Oh - and the demo car HAS arrived in Salisbury and now they are actively calling me!!
 
It's all emotions isn't it ;)
For the FIATs, or the people reading this who own them, yes.

The best selling cars are the Fiesta and Corsa - have been for years. That's nothing to do with emotions at all. They're competent vehicles, but even when they were dire, people still bought them. It'll never change.

I see the attraction of the Trekking and the point about snow. But I still reckon the 4x4 will hold its value, it has to for Woodleigh's sake!
 
Ford and Vauxhall give whopping discounts to fleets and there is a misguided feeling that these are British cars, when in fact the parent companies are American.

A colleague has a Fiesta Titanium with a boot that pops open when it feels like it, she has to get out at roundabouts and in traffic to close the thing. Yes, it can be fixed, but the gearbox is crap too, and there are other problems, so new Fords are no better than the rest. Corsas? The same.

I reckon the Trekking will hold its value as well as the 4x4, because the lower running costs will swing it for many people who don't need 4x4 but appreciate more wading and speed bump ability.
 
I'm unsure about residuals at the moment. Back 3 or 4 years ago you could buy a new 1.2 4x4 for just over £7000. Used ones were depreciating the same as the 2wds from what I remember.
Then winter 2010/11 came with the snow. This was just after Fiat UK stopped importing the cross and 1.2. Demand soared and so did prices.
I remember looking in glasses guide and the cross going up £1500 in one month :eek:

Now we have the new model available to anyone who'll pay, demand can be met again.
Saying that though, they may not sell many 4x4 at minimum price tag £14k. So demand on the used market may still outstrip supply??

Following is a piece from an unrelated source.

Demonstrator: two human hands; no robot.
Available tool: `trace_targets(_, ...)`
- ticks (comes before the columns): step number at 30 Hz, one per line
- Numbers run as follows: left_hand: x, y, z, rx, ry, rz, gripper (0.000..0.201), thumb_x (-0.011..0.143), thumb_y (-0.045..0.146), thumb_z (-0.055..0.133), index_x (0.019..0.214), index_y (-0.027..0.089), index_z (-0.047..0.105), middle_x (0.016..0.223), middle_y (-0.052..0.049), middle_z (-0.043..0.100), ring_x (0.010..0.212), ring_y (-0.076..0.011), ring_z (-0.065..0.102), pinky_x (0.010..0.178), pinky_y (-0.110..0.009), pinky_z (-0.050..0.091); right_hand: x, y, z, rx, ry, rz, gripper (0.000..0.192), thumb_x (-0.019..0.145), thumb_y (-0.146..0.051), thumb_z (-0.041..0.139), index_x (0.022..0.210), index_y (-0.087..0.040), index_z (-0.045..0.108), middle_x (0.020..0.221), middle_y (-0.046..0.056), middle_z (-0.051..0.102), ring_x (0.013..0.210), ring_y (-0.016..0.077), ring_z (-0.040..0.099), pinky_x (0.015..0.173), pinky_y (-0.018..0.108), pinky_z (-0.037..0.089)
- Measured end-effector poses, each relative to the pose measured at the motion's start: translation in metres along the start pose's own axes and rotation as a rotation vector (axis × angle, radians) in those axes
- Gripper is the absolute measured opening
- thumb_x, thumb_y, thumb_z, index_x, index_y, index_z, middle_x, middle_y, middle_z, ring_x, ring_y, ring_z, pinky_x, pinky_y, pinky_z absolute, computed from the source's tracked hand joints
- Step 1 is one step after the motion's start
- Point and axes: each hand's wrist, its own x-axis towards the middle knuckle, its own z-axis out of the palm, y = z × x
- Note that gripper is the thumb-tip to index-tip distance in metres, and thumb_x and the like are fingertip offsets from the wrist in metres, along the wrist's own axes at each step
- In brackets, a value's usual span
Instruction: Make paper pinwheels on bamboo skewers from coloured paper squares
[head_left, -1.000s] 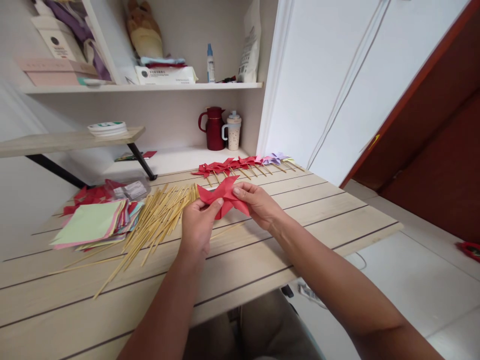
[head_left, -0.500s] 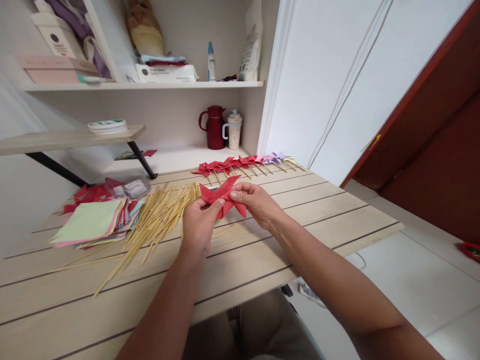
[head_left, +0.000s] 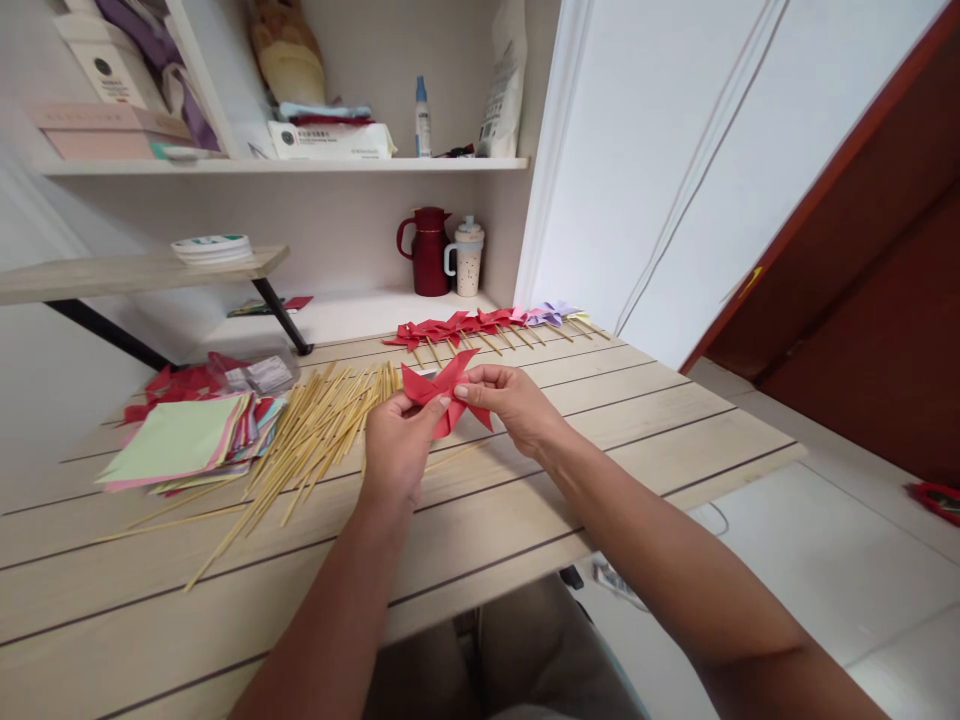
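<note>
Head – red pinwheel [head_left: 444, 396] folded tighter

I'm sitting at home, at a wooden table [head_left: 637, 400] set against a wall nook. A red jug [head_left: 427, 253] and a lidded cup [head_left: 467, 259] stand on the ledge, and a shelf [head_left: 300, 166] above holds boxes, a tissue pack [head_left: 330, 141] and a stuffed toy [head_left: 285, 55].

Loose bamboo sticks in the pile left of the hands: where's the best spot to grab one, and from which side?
Probably by a near tip, coming from the table's front edge. The bamboo sticks lie flat and fan toward the person, so near ends stick out singly, while far ends bunch beside the left hand holding the red paper pinwheel.
</note>
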Motion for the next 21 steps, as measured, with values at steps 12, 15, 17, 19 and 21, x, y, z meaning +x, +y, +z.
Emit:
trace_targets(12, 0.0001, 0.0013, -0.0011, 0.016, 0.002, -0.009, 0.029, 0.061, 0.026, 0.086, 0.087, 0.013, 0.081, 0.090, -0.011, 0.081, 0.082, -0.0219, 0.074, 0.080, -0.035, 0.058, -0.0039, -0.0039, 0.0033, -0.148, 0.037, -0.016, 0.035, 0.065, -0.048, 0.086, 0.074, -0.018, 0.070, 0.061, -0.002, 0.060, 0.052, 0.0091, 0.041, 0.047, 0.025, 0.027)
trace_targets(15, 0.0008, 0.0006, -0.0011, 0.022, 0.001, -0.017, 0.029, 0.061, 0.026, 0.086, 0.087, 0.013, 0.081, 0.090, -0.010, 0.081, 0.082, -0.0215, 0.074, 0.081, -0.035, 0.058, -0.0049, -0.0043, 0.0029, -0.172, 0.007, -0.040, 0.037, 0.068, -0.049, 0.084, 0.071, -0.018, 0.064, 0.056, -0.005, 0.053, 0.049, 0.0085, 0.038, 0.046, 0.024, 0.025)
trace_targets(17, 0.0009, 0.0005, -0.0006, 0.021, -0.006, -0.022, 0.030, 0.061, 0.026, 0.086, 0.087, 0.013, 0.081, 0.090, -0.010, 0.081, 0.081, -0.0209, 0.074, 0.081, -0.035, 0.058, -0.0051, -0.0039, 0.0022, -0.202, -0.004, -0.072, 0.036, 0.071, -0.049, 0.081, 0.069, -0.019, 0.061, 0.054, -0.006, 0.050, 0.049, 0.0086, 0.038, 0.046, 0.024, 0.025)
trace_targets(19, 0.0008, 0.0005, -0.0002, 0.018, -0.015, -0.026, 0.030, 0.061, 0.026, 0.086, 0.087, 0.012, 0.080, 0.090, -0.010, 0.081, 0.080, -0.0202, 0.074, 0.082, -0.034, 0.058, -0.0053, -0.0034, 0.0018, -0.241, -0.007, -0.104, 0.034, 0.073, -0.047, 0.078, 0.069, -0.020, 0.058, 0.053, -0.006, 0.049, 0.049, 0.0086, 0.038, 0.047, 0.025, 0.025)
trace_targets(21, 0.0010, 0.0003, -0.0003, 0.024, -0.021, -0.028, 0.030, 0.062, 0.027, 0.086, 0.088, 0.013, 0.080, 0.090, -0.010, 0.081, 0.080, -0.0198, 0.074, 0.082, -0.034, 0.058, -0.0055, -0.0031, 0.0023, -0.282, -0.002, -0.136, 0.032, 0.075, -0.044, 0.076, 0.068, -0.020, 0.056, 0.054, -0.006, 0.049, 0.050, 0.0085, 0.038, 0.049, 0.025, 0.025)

I think the biggest cause of depreciation is going to be if Fiat start offering substantial discounts on new, or just like I've found with my 500, start selling bucket loads of them as pre-reg or ex Fiat cars to Motorpoint et al.

Hopefully the 4x4 and trekking will remain niche products with low volume sales and used values will remain strong. Only time will tell.
 
Saying that though, they may not sell many 4x4 at minimum price tag £14k. So demand on the used market may still outstrip supply??

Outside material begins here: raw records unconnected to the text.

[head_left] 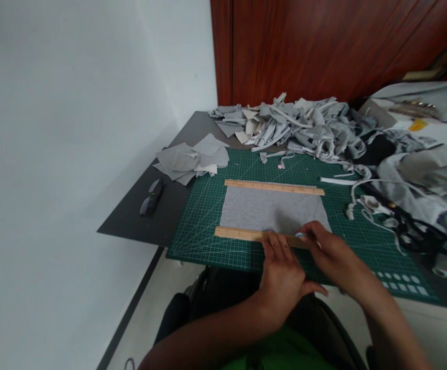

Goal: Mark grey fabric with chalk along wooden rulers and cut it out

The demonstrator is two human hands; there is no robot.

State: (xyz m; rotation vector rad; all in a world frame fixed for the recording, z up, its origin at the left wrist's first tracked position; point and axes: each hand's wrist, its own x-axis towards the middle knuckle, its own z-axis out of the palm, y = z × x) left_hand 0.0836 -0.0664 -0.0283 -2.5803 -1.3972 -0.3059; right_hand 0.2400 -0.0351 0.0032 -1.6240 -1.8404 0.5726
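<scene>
A rectangle of light grey fabric (pixel 262 208) lies flat on a green cutting mat (pixel 196 234). One wooden ruler (pixel 273 187) rests along its far edge, and a second wooden ruler (pixel 238 234) lies along its near edge. My left hand (pixel 283 270) presses outstretched fingers on the near ruler, its thumb spread to the right. Just right of it, my right hand (pixel 325 246) pinches a small pale piece, seemingly tailor's chalk (pixel 300 235), against the near ruler's edge by the fabric. The ruler's right end is partly hidden by my right hand.
Grey fabric pieces (pixel 184 159) lie at the mat's left corner, near folded glasses (pixel 152 198). A heap of grey scraps (pixel 288 123) fills the back. Black-handled scissors (pixel 419 231) sit among cords and cloth on the right. A white wall (pixel 72 128) borders the left side.
</scene>
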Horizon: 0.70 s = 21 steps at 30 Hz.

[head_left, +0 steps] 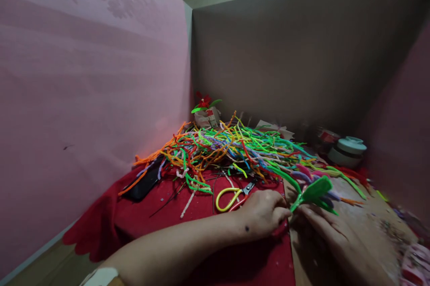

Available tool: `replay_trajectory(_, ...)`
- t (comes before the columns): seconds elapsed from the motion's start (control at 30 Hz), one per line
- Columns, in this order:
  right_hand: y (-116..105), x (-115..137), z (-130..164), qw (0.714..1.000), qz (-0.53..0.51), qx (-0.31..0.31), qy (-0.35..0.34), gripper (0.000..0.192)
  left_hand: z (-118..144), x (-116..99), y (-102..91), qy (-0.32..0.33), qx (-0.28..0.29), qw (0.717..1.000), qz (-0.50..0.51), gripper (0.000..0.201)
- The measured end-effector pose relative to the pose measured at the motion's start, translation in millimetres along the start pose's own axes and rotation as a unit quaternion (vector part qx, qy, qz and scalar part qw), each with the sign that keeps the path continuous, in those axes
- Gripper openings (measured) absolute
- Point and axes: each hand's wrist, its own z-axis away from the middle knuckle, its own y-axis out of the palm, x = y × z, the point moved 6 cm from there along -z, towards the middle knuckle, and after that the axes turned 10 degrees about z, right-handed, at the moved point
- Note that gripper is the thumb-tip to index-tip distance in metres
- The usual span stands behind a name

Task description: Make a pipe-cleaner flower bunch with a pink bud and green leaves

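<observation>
Leaf (pixel 316 189) sits right of centre, stem slanting down-left into both our hands: left hand (pixel 264 214) pinches it, right hand (pixel 322 225) grips below.

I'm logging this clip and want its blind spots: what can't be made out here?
Head view only:
- Left hand fingertips: curled under, so the grip on the green pipe-cleaner piece is hidden.
- Right hand: dim and blurred.
- Scissors: blades partly behind the left hand.
- Round lidded container: contents unseen.
</observation>
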Motion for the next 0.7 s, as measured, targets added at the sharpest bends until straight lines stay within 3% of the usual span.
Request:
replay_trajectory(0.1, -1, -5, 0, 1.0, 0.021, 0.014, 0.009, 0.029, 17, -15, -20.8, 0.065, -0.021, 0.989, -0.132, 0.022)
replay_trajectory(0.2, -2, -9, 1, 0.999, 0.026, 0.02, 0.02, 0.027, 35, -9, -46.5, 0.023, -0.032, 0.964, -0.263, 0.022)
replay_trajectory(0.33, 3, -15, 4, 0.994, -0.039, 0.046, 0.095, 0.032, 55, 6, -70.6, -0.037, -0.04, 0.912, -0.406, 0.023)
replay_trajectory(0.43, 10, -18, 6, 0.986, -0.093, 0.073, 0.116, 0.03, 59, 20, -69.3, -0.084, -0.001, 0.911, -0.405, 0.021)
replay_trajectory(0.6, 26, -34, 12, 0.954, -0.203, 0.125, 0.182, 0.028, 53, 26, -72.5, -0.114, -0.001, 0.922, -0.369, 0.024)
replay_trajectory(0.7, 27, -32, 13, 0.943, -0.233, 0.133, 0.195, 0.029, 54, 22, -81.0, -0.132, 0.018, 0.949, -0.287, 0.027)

I think the biggest cause of depreciation is going to be if Fiat start offering substantial discounts on new, or just like I've found with my 500, start selling bucket loads of them as pre-reg or ex Fiat cars to Motorpoint et al.

Hopefully the 4x4 and trekking will remain niche products with low volume sales and used values will remain strong. Only time will tell.
You're right when you mention supply and demand as that is the raison d'etre for strong residuals. They sell a hell of a lot more 3-Series BMWs in the UK than they do Pandas, yet the residuals are still really strong.

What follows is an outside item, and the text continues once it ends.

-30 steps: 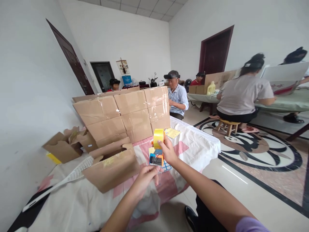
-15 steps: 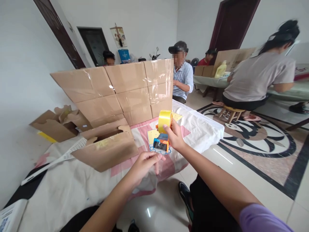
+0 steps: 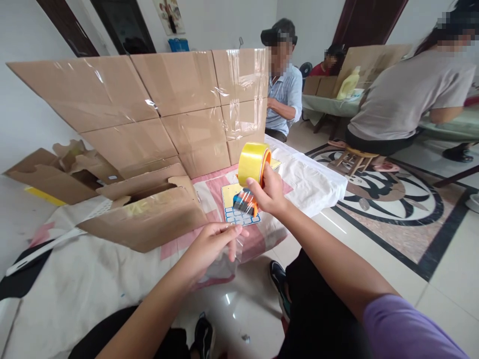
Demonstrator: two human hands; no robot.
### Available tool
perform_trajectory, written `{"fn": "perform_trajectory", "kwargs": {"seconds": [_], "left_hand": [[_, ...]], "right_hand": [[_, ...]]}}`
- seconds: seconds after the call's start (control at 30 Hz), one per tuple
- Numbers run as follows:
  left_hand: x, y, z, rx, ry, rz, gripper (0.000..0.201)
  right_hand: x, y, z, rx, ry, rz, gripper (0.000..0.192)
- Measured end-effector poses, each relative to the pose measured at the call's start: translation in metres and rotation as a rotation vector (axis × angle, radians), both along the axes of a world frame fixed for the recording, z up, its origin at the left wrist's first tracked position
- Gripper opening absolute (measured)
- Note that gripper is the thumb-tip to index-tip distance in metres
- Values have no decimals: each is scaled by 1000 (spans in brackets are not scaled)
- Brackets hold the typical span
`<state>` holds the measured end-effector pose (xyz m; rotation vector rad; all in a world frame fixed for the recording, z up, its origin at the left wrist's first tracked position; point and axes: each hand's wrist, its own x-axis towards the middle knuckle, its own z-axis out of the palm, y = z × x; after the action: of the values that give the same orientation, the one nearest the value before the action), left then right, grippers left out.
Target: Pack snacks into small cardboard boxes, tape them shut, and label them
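Tape dispenser [image 3: 251,179] being gripped by right hand [image 3: 270,192] above the table [image 3: 75,294]; left hand [image 3: 209,244] pinching the clear tape strip [image 3: 236,234] taut. Open carton [image 3: 145,214] not yet sealed.

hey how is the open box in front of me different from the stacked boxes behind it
The open box lies low on the cloth with its flaps loose and untaped; the stacked boxes stand as a tall wall, closed and sealed with shiny clear tape. The open box is alone near my left hand; the stacked ones sit several across, in rows. Both are plain brown cardboard.
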<state>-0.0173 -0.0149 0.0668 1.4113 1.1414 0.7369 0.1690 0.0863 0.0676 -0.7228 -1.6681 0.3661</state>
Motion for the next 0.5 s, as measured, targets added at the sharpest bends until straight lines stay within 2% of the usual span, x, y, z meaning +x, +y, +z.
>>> {"fn": "perform_trajectory", "kwargs": {"seconds": [0.27,0.5], "left_hand": [[-5,-4,7,-40,6,-32,53],[-1,-1,-4,-37,-8,-30,55]], "right_hand": [[3,-3,-3,-3,1,8,22],[-4,-2,-10,-110,217,74,30]]}}
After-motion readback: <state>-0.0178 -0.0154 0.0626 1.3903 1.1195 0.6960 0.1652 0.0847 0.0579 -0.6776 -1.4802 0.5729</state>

Heavy discounting at the front end can affect residuals but only against list price, not the actual price you pay after discount.

If you start with a £25K Alfa and compare it with a £25K BMW, the Italian will depreciate far more than the German, but then you won't be paying £25,000 for the Alfa. The amount of interest you pay will also be less, especially if you buy an ex Avis Giulietta at auction!
 
It still a supply and demand situation though because a hell of a lot more people want a 3 series over a panda. I would also think perceived quality helps residuals as you suggest with Alfa versus BMW. Fiat can't compare
The fact that no one else makes an a segment 4x4 car is totally on fiats side though.
 
I've just checked the Configurator and it now allows City Brake control to be selected with a Twin-Air 4x4 and it is clear about the fold-down passenger seat. I can't recall who kindly pointed out that the options for the flex packs cost less than the whole, but that is still the case by the looks of things!

Anyhow, test drives are now booked in Salisbury, as they have just taken delivery of both a T/A and a Diesel. They can't show me any decent colour samples, but reckon they will be able point out most colours in the show-room and among other pre-delivery customer cars (not 4x4s, obviously!).